- **WHAT IS EXPECTED**:
Please give back only the lines below from the one containing "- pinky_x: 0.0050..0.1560" to the one containing "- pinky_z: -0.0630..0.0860", each repeated word for word, both ends included.

- **DATASET CONTENT**:
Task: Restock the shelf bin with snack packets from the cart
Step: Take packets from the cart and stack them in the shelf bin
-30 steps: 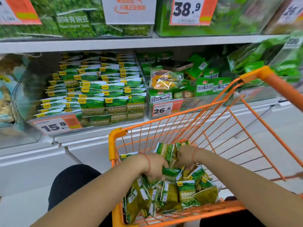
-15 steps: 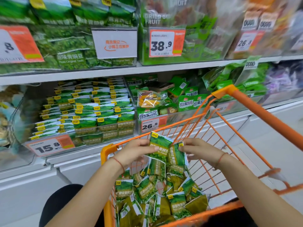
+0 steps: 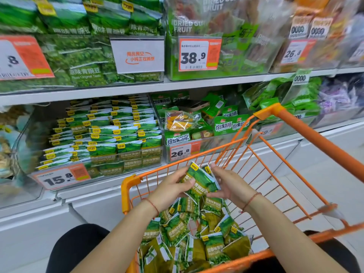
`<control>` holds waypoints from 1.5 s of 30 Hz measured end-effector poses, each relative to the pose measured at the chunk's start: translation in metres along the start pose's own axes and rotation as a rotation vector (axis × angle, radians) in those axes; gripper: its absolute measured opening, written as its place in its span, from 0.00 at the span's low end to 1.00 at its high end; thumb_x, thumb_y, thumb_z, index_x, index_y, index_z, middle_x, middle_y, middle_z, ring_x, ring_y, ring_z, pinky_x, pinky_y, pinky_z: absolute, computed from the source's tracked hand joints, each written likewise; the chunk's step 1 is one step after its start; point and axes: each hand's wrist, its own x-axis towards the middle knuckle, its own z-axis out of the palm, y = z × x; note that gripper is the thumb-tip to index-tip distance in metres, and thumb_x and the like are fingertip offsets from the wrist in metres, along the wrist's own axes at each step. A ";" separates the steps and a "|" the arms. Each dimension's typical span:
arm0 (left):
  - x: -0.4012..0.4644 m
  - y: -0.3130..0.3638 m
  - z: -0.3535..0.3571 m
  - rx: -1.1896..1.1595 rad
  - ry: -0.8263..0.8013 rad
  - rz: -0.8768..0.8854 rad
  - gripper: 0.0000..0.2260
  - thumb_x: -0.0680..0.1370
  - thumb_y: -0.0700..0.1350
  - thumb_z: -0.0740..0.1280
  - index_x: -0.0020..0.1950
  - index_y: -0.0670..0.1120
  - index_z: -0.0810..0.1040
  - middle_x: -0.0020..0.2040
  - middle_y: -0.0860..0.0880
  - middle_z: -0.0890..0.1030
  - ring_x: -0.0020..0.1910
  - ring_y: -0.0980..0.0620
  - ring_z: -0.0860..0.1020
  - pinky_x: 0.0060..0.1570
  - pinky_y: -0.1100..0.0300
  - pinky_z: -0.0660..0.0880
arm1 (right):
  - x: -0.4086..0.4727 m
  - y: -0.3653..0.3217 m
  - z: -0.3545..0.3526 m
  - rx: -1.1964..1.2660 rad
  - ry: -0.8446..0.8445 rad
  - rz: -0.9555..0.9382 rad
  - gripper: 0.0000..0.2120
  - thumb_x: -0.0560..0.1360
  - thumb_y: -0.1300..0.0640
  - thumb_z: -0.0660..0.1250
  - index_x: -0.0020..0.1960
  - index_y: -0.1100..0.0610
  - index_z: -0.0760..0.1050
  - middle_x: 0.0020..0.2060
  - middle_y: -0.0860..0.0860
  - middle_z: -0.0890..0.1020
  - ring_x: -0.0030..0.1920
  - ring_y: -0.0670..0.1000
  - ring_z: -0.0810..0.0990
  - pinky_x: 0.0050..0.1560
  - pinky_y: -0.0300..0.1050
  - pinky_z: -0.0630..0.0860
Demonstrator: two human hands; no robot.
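Note:
Both hands hold a small stack of green snack packets [image 3: 200,181] above the orange wire cart [image 3: 279,170]. My left hand [image 3: 171,189] grips the stack's left side, thumb across the front. Its right side is gripped by my right hand [image 3: 228,186], fingertips at the top corner. Below lies a heap of several loose green packets [image 3: 195,239] in the cart. Up and to the left stands the clear shelf bin [image 3: 65,175] with the 15.8 tag, stacked with rows of the same packets [image 3: 110,134].
A neighbouring bin [image 3: 183,152] tagged 26.8 holds mixed green bags, right of the target bin. The upper shelf [image 3: 137,89] carries larger bags and price tags. The cart's orange handle [image 3: 319,142] slants across the right. White shelf base panels [image 3: 88,205] run below.
Both hands rose out of the cart's heap with a stack of packets and now hold it at rim height, squared between them. The view tilted up toward the shelves.

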 end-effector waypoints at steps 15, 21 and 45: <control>-0.003 -0.005 0.001 0.192 0.061 0.064 0.21 0.77 0.49 0.67 0.69 0.54 0.68 0.64 0.57 0.71 0.65 0.59 0.68 0.67 0.60 0.66 | 0.001 0.012 -0.003 -0.409 -0.094 -0.238 0.20 0.67 0.56 0.75 0.58 0.51 0.75 0.54 0.47 0.81 0.52 0.39 0.79 0.47 0.32 0.75; -0.024 0.025 -0.030 0.169 0.168 0.088 0.13 0.75 0.45 0.70 0.56 0.54 0.71 0.53 0.58 0.75 0.55 0.61 0.73 0.54 0.72 0.68 | -0.005 -0.023 0.030 -0.410 -0.038 -0.393 0.18 0.66 0.56 0.75 0.54 0.48 0.76 0.54 0.40 0.76 0.47 0.25 0.73 0.41 0.27 0.74; -0.022 0.030 -0.282 0.315 0.941 -0.224 0.27 0.79 0.42 0.65 0.74 0.36 0.58 0.72 0.39 0.64 0.70 0.41 0.65 0.65 0.53 0.64 | 0.142 -0.065 0.158 -1.449 0.401 -0.946 0.28 0.79 0.42 0.46 0.71 0.57 0.66 0.71 0.58 0.67 0.75 0.58 0.57 0.75 0.56 0.47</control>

- **TASK SOLUTION**:
  - pinky_x: 0.0050..0.1560
  - pinky_y: -0.0300..0.1050
  - pinky_z: -0.0630..0.0860

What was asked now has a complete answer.